With the following adverse events a dose reduction of 15 to 20% should be applied for Irinotecan Hydrochloride Trihydrate Injection and/or 5FU when applicable: haematological toxicity [neutropenia grade 4, febrile neutropenia (neutropenia grade 3-4 and fever grade 2-4), thrombocytopenia and leukopenia (grade 4)]; non haematological toxicity (grade 3-4).
Recommendations for dose modifications of Cetuximab when administered in combination with Irinotecan must be followed according to the product information for this medicinal product.
Refer to the Bevacizumab summary product of characteristics for dose modifications of Bevacizumab when administered in combination with Irinotecan Hydrochloride Trihydrate Injection/5FU/FA.
In combination with Capecitabine for patients 65 years of age or more, a reduction of the starting dose of Capecitabine to 800 mg/m2 twice daily is recommended according to the summary of product characteristics for Capecitabine. Refer also to the recommendations for dose modifications in combination regimen given in the summary of product characteristics for Capecitabine.
Treatment Duration: Treatment with Irinotecan Hydrochloride Trihydrate Injection 20 mg/mL should be continued until there is an objective progression of the disease or an unacceptable toxicity.
Special populations: Patients with Impaired Hepatic Function: In monotherapy: Blood bilirubin levels [up to 3 times the upper limit of the normal range (ULN)] in patients with performance status ≤ 2, should determine the starting dose of Irinotecan Hydrochloride Trihydrate Injection. In these patients with hyper bilirubinemia and prothrombin time greater than 50%, the clearance of Irinotecan is decreased and therefore the risk of hematotoxicity is increased. Thus, weekly monitoring of complete blood counts should be conducted in this patient population.
In patients with bilirubin up to 1.5 times the upper limit of the normal range (ULN), the recommended dosage of Irinotecan Hydrochloride Trihydrate Injection is 350 mg/m2.
In patients with bilirubin ranging from 1.5 to 3 times the ULN, the recommended dosage of Irinotecan Hydrochloride Trihydrate Injection is 200 mg/m2.
Patients with bilirubin beyond 3 times the ULN should not be treated with Irinotecan Hydrochloride Trihydrate Injection.
No data are available in patients with hepatic impairment treated by Irinotecan Hydrochloride Trihydrate Injection in combination.
Patients with Impaired Renal Function: Irinotecan Hydrochloride Trihydrate Injection is not recommended for use in patients with impaired renal function, as studies in this population have not been conducted.
Elderly: No specific pharmacokinetic studies have been performed in elderly. However, the dose should be chosen carefully in this population due to their greater frequency of decreased biological functions. This population should undergo more intense surveillance.

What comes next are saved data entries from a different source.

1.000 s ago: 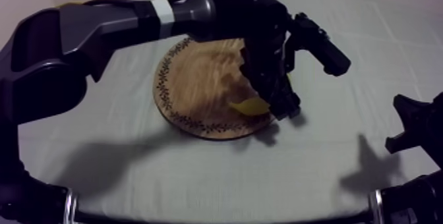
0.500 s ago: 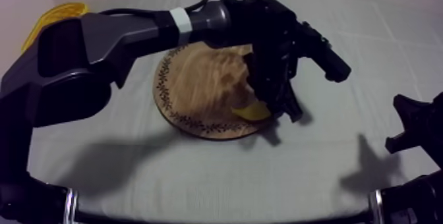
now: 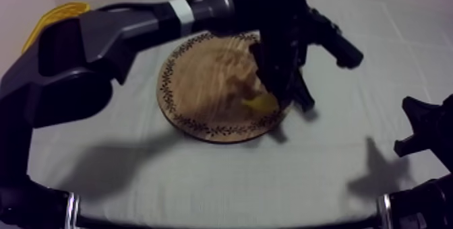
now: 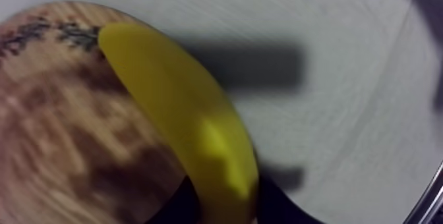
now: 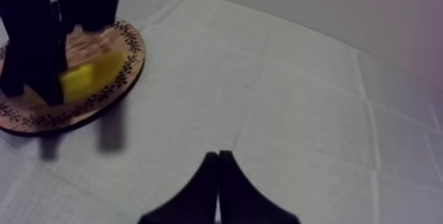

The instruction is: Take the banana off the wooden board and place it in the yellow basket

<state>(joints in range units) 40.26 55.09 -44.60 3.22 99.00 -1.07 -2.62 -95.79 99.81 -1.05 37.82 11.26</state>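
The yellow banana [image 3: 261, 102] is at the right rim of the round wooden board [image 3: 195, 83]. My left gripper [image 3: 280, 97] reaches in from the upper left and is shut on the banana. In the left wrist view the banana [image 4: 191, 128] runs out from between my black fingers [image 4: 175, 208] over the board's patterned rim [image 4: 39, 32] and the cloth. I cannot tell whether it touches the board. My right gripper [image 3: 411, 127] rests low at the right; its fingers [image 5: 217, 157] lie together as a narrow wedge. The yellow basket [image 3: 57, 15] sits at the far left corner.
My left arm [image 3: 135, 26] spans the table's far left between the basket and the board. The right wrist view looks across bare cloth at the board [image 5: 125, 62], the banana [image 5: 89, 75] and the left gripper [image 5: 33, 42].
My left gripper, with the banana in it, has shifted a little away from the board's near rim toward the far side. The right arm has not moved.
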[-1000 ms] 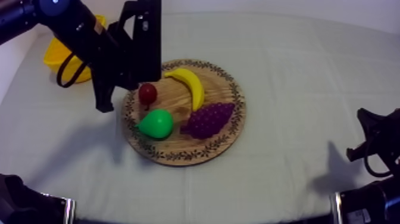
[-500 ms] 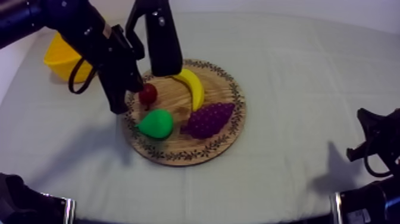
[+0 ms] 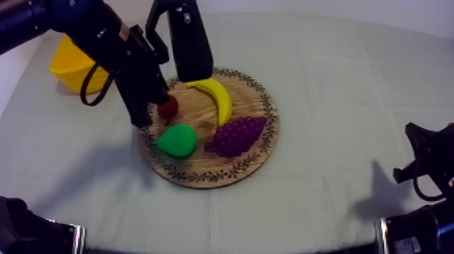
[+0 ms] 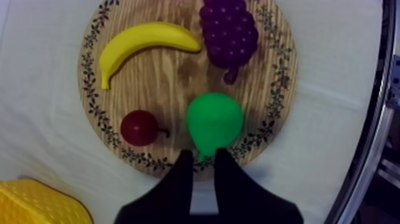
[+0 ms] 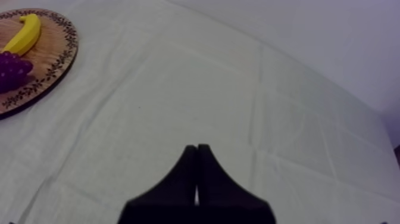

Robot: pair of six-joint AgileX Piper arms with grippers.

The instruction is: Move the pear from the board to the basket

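Grey-white cloth (image 3: pixel 338 81) runs open across the table's right half, wooden board (image 3: pixel 260 159) left of centre, yellow basket (image 3: pixel 64 64) by the far left edge, pear (image 3: pixel 177 140) near the board's left rim, left gripper (image 4: pixel 203 153) fingers apart just beside its narrow end, right gripper (image 5: pixel 196 148) fingers together over open cloth.

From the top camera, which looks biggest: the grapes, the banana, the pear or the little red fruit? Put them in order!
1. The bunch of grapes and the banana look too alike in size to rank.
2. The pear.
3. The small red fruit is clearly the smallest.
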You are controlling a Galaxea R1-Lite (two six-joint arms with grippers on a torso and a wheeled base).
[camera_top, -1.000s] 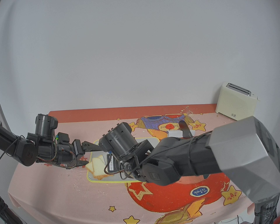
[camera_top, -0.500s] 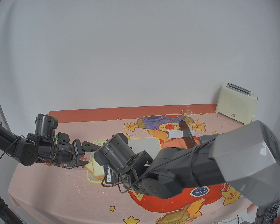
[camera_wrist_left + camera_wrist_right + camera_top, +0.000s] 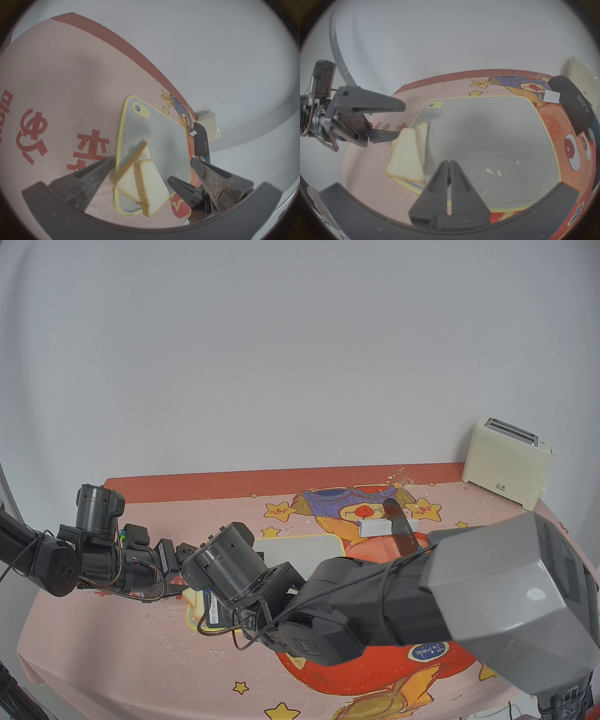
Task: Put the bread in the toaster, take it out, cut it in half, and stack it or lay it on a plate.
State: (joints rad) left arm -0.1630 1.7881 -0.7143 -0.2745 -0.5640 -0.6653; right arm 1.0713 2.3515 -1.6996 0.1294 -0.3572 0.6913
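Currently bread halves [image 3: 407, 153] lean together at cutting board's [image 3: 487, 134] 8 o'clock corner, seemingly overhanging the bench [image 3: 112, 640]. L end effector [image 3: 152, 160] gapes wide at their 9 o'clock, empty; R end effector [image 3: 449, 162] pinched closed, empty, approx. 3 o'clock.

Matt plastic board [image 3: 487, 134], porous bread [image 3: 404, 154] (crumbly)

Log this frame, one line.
bread: two halves leaning together at board edge | left gripper: jaws open, by bread | right gripper: jaws shut, over board beside bread | knife: behind board
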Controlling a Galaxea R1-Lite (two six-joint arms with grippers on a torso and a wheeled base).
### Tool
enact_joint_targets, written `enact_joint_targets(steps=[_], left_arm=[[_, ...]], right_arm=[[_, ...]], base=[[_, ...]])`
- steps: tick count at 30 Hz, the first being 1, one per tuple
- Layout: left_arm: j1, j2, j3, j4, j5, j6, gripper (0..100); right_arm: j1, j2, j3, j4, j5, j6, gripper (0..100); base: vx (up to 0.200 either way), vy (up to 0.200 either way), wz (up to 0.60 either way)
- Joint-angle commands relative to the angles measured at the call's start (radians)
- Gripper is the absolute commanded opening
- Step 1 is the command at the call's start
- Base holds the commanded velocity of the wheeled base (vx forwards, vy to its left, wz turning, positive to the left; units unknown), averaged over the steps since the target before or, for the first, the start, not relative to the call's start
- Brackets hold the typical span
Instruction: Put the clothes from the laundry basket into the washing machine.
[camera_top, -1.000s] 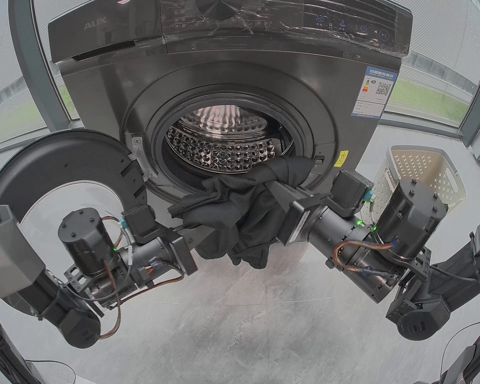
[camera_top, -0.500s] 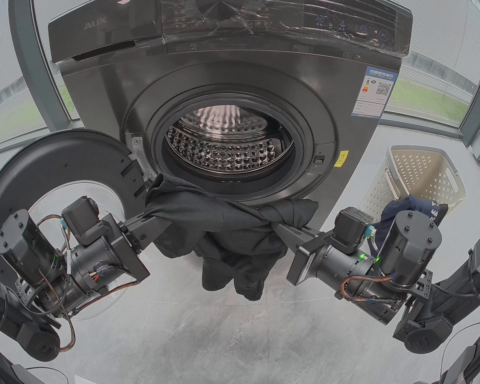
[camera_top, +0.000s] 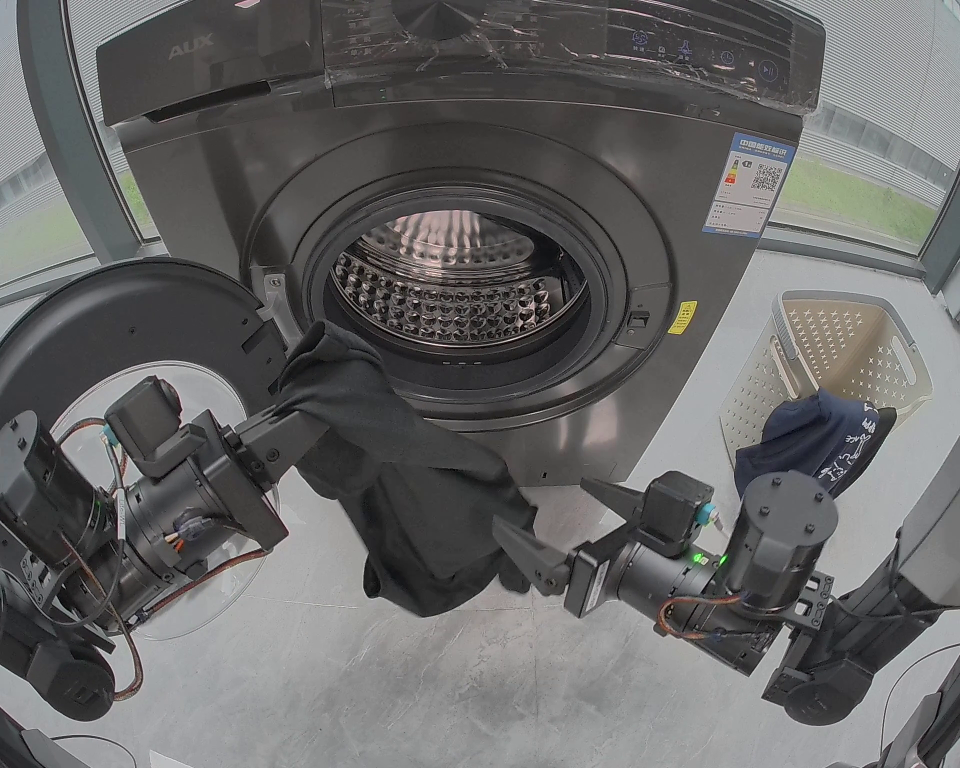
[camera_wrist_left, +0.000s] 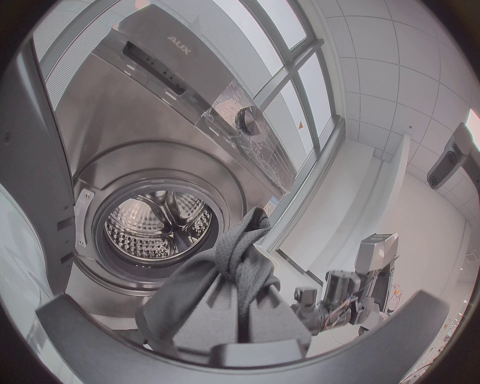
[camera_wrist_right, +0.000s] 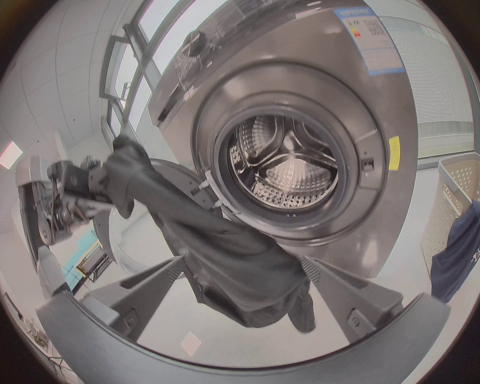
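A black garment (camera_top: 400, 470) hangs from my left gripper (camera_top: 300, 405), which is shut on its upper end just below and left of the washing machine's open drum (camera_top: 455, 280). The left wrist view has the cloth (camera_wrist_left: 235, 265) bunched between that gripper's fingers (camera_wrist_left: 277, 310). My right gripper (camera_top: 541, 504) is open, close beside the garment's lower right edge, low in front of the machine. From the right wrist view its fingers (camera_wrist_right: 145, 290) stand spread with the cloth (camera_wrist_right: 225, 260) hanging beyond them. The white laundry basket (camera_top: 850, 340) at right holds a navy garment (camera_top: 815, 440).
The round machine door (camera_top: 120, 330) is swung open to the left, behind my left arm. Grey floor (camera_top: 450, 680) lies free in front of the machine. The basket (camera_wrist_right: 457, 195) stands against the machine's right side, near a window wall.
My right gripper has opened, let go of the black garment and dropped back towards me. The garment now hangs from the left gripper alone, sagging lower.
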Motion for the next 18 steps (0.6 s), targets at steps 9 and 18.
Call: enact_joint_targets(steps=[9, 18], left_arm=[[0.001, 0.001, -0.055, -0.014, 0.010, 0.006, 0], [0.007, 0.149, -0.067, -0.015, 0.013, 0.068, 0]], right_arm=[[-0.008, 0.148, 0.027, -0.024, 0.030, -0.030, 100], [0.063, 0.221, 0.024, -0.100, 0.037, -0.019, 100]], base=[[0.000, 0.000, 0.00], [0.000, 0.000, 0.00]])
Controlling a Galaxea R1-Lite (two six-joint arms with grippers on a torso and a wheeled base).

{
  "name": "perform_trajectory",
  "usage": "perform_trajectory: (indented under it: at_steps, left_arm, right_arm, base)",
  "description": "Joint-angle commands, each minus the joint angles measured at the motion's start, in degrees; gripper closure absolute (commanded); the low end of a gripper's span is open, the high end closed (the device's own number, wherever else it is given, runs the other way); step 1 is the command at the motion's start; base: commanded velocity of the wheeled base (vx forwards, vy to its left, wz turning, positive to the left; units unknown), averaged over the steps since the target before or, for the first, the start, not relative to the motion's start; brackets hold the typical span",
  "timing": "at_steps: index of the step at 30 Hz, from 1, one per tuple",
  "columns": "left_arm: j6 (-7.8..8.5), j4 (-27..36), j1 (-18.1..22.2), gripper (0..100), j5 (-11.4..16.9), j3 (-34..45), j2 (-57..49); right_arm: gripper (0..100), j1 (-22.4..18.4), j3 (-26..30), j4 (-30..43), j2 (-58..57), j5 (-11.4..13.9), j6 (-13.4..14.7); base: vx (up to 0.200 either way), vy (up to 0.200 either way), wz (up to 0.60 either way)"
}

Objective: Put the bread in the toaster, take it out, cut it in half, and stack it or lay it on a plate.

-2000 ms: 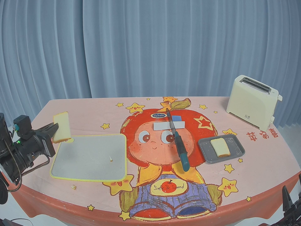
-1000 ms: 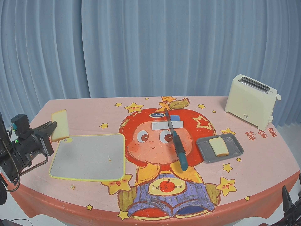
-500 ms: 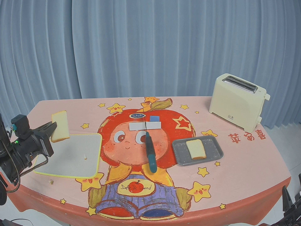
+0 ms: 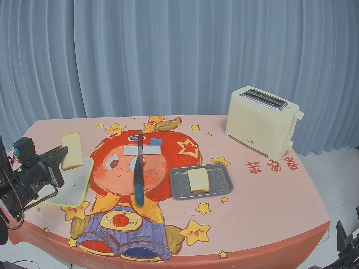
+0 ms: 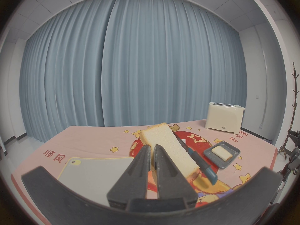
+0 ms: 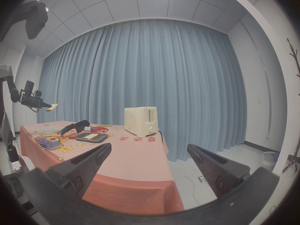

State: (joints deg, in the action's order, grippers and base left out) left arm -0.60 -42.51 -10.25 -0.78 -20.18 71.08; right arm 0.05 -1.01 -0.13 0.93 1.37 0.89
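My left gripper (image 4: 61,153) is shut on a bread slice (image 4: 72,151), held upright in the air over the far corner of the cutting board (image 4: 76,191). From the left wrist the slice (image 5: 170,147) stands between the shut fingers (image 5: 137,169). A half slice (image 4: 198,180) lies on the grey plate (image 4: 221,182) at mid-table. The cream toaster (image 4: 261,122) stands at the back right with its slots bare. A teal-handled knife (image 4: 138,176) lies on the cloth between board and plate. My right gripper (image 6: 148,147) hangs open, low off the table's front right corner.
A white strip and a blue card (image 4: 142,149) lie under the knife's blade. A crumb (image 4: 73,185) sits on the board. The table's front edge curves close to me, and a blue curtain hangs behind the table.
The whole head picture has slid left, so the camera has turned to the right. The left gripper keeps the slice at the same spot in the picture. Nothing on the table has moved.
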Motion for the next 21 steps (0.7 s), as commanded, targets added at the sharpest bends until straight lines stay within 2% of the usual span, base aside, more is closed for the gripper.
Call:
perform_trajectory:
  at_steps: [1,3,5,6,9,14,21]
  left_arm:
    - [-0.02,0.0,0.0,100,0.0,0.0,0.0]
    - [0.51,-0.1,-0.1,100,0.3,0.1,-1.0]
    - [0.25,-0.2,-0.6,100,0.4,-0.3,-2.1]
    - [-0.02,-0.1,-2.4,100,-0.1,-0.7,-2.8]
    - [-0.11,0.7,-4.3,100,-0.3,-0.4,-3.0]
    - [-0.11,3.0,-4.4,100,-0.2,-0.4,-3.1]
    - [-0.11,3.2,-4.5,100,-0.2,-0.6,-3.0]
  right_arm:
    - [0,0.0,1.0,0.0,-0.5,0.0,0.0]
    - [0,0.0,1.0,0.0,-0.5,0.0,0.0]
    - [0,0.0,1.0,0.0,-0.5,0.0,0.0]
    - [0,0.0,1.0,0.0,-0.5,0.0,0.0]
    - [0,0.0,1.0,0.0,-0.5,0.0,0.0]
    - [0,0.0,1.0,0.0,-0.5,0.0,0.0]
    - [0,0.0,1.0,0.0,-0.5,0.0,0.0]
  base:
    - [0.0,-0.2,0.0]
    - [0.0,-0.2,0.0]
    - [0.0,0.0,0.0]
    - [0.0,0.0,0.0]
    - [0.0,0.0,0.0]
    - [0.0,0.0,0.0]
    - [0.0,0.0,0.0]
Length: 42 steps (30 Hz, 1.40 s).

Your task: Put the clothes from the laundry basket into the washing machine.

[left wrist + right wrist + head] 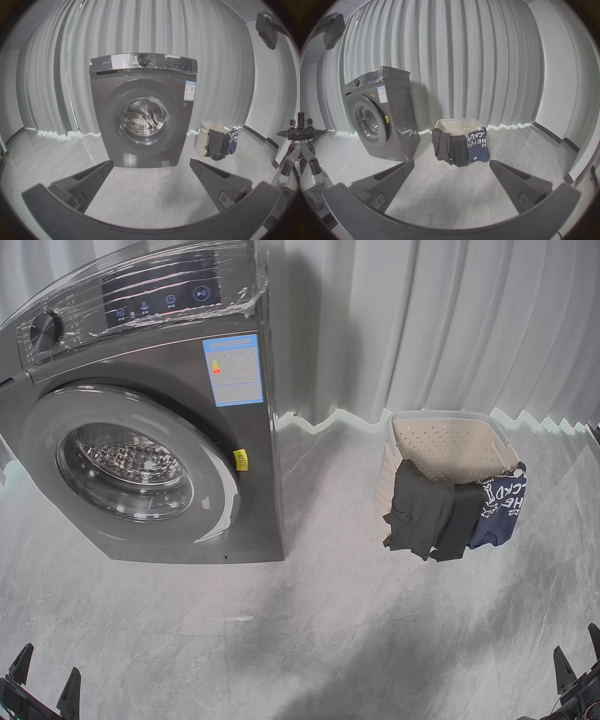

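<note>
Dark clothes (437,515) drape over laundry basket (450,440) near rim, beside washing machine (250,502), door (125,471) shut. Left gripper (50,660), right gripper (575,640): fingers spread, empty, well short. Advice: open door first, then pinch a hanging fold.

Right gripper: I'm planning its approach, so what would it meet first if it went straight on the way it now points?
Probably the dark clothes draped over the near rim of the laundry basket; the right gripper, open, points at them across bare floor. Depth is hard to judge.
</note>
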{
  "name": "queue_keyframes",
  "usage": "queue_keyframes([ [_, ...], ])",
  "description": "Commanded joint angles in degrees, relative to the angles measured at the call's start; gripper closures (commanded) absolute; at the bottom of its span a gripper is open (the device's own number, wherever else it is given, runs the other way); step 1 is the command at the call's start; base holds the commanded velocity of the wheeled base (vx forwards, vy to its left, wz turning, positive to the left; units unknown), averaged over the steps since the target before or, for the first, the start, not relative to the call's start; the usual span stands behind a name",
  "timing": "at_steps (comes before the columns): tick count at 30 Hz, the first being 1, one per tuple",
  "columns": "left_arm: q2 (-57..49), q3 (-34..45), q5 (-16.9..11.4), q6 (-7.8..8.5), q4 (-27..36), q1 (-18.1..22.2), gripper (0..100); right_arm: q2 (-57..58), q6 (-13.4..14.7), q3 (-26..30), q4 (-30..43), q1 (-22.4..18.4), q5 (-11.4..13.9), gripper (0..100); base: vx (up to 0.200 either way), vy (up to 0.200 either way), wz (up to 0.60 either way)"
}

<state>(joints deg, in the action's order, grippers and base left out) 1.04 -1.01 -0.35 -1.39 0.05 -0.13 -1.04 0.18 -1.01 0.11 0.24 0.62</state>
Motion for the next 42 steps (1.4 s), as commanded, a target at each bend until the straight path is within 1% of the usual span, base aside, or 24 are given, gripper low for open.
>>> queue_keyframes([
  [1,-1.04,0.92,0.09,-0.02,0.04,0.05,0,1.04,-0.01,0.92,-0.02,0.02,-0.01,0,0.0,0.0,0.0],
  [8,-1.04,0.92,0.0,-0.02,0.04,0.05,0,1.04,-0.01,0.92,-0.02,0.02,0.08,0,0.0,0.0,0.0],
  [11,-1.04,0.92,0.09,-0.02,0.04,-0.04,0,1.04,-0.01,0.92,-0.02,0.02,-0.01,0,-0.2,0.0,0.0],
  [20,-1.04,0.92,0.0,-0.02,0.04,-0.04,0,1.04,-0.01,0.92,-0.02,0.02,0.08,0,0.0,0.0,0.0],
  [42,-1.04,0.92,0.0,-0.02,0.04,0.05,0,1.04,-0.01,0.92,-0.02,0.02,0.08,0,0.0,0.2,0.0],
])
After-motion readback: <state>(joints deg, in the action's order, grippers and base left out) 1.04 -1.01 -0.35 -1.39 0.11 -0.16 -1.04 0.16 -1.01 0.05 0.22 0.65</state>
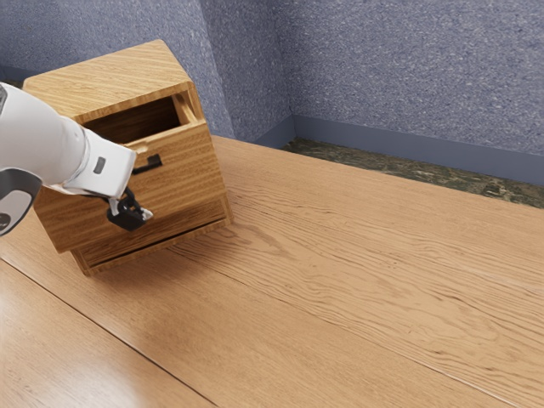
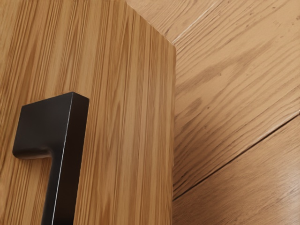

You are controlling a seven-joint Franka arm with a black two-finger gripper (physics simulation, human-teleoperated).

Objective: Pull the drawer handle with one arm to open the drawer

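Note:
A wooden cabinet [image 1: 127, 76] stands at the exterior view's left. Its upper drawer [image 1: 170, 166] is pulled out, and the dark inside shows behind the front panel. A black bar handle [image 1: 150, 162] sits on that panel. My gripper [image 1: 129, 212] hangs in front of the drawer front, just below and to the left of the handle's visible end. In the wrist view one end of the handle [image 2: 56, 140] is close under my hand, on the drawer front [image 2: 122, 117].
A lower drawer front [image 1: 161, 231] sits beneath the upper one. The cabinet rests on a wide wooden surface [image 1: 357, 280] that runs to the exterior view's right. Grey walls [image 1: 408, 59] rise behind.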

Paediatric population: Irinotecan should not be used in children.
Method of administration: Precautions should be taken before handling or administering the medicinal product.
Irinotecan Hydrochloride Trihydrate Injection is cytotoxic. For information regarding dilution, and special precautions for disposal and other handling see Special precautions for disposal and other handling under Cautions for Usage.
Irinotecan concentrate for solution for infusion should not be delivered as an intravenous bolus or an intravenous infusion shorter than 30 minutes or longer than 90 minutes.